#### Provided material

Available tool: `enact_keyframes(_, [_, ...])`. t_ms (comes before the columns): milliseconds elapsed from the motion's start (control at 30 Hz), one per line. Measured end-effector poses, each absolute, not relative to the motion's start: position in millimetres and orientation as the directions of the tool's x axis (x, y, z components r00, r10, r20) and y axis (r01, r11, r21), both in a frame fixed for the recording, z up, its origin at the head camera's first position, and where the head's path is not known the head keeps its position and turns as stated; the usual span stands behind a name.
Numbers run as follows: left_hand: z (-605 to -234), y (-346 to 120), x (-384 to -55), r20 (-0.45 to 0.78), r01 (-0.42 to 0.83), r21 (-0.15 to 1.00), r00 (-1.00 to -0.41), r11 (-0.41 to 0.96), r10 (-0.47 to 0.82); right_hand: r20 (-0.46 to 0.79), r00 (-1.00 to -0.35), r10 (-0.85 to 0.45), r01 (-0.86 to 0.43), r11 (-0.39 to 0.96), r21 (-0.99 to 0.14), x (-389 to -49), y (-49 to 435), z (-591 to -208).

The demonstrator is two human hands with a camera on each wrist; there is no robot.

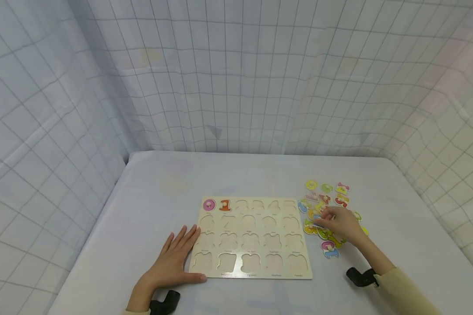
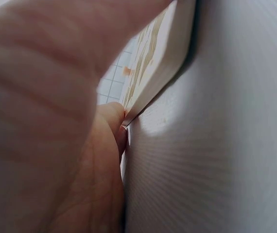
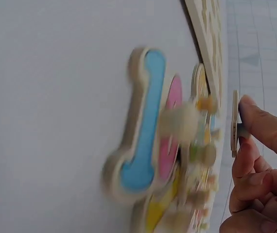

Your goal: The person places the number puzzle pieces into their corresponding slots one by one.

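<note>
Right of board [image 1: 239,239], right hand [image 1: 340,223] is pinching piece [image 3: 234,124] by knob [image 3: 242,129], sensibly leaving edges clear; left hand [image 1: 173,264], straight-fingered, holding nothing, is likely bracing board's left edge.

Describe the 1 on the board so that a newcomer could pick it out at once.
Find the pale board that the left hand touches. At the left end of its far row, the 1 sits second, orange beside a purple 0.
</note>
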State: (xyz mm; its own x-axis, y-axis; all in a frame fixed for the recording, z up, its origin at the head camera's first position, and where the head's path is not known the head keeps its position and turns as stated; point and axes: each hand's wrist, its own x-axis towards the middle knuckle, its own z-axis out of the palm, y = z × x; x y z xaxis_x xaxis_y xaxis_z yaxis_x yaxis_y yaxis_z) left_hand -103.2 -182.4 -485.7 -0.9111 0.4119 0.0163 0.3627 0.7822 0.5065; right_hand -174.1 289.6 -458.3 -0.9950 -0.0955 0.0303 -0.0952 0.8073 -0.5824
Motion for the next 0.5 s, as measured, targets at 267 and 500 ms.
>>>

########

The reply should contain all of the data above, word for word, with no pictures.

Available tool: `enact_keyframes(_, [_, ...])`. t_ms (comes before the columns): milliseconds elapsed from the motion's start (control at 30 Hz), one per line. Measured end-effector poses, each absolute, not relative to the motion's start: position in millimetres and orientation as the directions of the tool's x axis (x, y, z components r00, r10, r20) and y axis (r01, r11, r21), both in a frame fixed for the recording, z up, its origin at the head camera's first position, and where the head's path is not known the head keeps its position and turns as stated; the usual span stands behind a name.
Numbers run as follows: left_hand: z (-605 to -234), y (-346 to 120), x (-384 to -55), r20 (-0.45 to 0.78), r01 (-0.42 to 0.83), r21 (-0.15 to 1.00), r00 (-1.00 to -0.41), r11 (-0.41 to 0.96), r10 (-0.47 to 0.82); right_hand: r20 (-0.46 to 0.79), r00 (-1.00 to -0.35), r10 (-0.85 to 0.45), r01 (-0.86 to 0.43), r11 (-0.39 to 0.96), r21 (-0.99 to 0.14), x (-389 to -49), y (-49 to 435), z (-591 to -208).

The demonstrator is two human hands with a camera on each wrist; there is no robot.


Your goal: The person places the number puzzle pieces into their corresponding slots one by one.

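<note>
Right of board [image 1: 239,239], right hand [image 1: 340,223] is pinching piece [image 3: 234,124] by knob [image 3: 242,129], sensibly leaving edges clear; left hand [image 1: 173,264], straight-fingered, holding nothing, is likely bracing board's left edge.

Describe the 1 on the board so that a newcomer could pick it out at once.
Find the pale board that the left hand touches. At the left end of its far row, the 1 sits second, orange beside a purple 0.
</note>
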State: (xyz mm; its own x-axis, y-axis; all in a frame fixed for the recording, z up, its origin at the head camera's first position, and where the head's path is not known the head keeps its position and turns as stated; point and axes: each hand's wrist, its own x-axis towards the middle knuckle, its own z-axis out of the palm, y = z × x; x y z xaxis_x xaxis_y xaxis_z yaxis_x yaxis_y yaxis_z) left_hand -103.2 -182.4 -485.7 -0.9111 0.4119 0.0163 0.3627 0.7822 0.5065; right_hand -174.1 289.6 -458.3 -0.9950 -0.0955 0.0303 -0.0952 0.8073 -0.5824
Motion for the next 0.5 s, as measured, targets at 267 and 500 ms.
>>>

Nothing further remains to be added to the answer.